What to work on: Report every line in the listing that contains the string "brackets".

Given records:
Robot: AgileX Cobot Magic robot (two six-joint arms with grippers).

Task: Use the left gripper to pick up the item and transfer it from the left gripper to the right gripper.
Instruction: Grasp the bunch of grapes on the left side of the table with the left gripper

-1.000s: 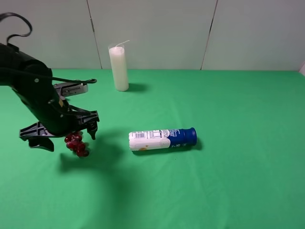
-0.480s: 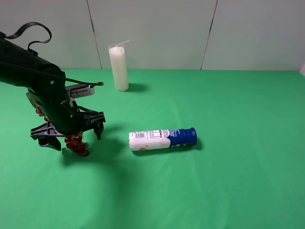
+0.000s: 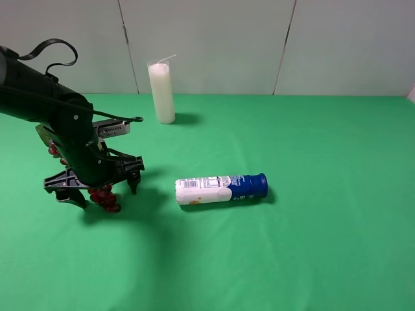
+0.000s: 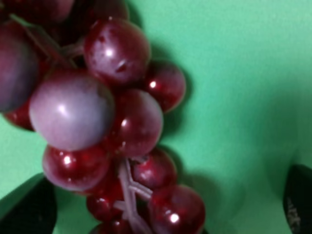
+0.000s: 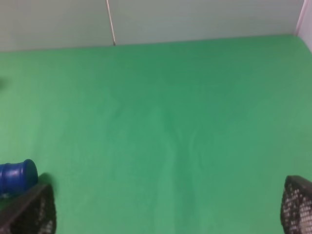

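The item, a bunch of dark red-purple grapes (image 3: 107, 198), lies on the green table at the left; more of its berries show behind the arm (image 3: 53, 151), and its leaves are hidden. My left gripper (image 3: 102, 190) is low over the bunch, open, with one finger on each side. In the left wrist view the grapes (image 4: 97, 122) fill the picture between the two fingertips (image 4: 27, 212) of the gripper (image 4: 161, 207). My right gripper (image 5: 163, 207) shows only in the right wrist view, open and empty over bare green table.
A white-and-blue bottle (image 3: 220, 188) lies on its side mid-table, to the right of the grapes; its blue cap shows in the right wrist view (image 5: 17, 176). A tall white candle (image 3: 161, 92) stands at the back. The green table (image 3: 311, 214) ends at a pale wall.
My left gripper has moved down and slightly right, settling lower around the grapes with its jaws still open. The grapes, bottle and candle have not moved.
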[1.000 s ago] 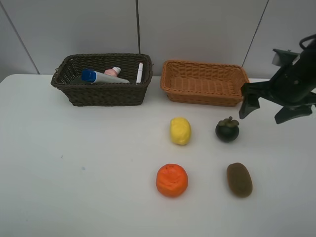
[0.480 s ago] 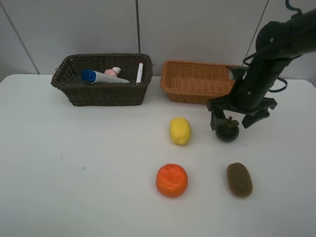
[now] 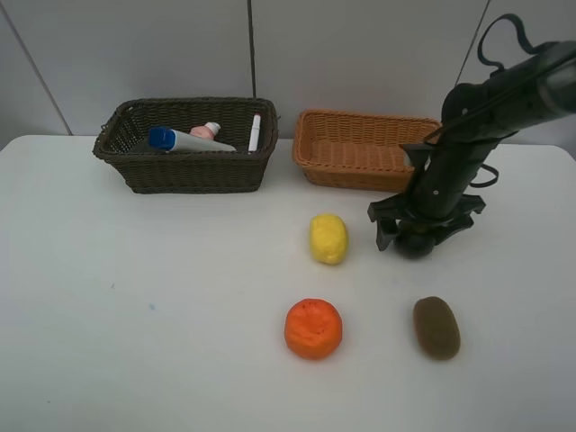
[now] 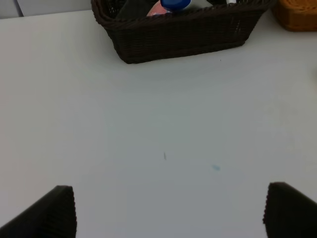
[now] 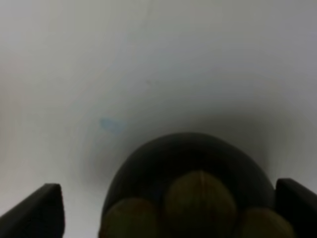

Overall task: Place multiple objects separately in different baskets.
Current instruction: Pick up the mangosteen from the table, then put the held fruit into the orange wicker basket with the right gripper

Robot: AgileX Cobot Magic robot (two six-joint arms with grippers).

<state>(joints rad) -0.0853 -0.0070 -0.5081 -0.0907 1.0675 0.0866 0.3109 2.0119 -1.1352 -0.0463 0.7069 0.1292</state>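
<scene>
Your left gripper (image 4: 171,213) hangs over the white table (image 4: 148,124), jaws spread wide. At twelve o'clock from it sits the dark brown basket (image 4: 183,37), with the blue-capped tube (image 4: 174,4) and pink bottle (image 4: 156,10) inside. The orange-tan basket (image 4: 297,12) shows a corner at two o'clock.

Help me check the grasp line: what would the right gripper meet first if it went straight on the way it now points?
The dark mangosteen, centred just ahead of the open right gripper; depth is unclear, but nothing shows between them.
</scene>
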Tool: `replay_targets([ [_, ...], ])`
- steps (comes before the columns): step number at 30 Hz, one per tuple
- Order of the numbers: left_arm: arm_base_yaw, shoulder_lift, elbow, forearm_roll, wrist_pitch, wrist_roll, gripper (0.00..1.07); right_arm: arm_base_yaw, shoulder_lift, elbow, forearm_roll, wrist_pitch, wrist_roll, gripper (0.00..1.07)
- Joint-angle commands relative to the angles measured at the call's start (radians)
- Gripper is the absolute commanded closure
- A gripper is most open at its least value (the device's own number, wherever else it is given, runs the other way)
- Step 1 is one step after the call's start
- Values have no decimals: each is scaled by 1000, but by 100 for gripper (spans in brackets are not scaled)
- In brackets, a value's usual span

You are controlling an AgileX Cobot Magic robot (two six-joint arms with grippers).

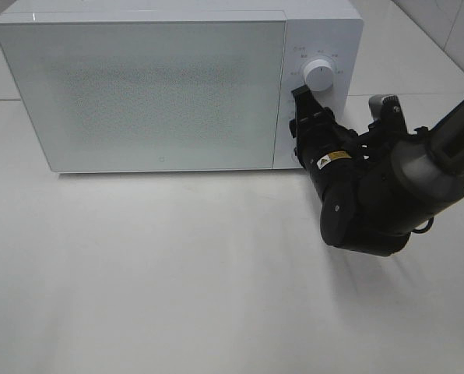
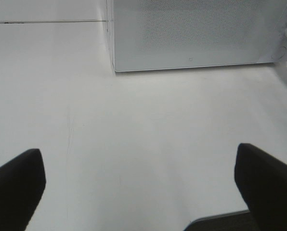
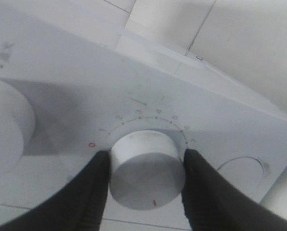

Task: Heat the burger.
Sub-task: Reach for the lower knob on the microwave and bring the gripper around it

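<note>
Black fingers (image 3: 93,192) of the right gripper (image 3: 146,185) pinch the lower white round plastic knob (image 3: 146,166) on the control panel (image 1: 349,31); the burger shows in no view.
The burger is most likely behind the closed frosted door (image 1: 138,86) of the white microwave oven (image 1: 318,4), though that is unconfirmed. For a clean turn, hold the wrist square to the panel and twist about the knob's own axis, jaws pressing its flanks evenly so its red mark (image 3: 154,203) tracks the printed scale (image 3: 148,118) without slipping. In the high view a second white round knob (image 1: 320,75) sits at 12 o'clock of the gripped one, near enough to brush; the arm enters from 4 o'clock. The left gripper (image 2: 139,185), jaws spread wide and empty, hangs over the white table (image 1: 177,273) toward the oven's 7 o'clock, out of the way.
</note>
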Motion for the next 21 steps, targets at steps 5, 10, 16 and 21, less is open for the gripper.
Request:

Output of the exercise:
- Values have no decimals: each is scaled by 1000, but by 100 for gripper (spans in brackets are not scaled)
- In brackets, a value's usual span

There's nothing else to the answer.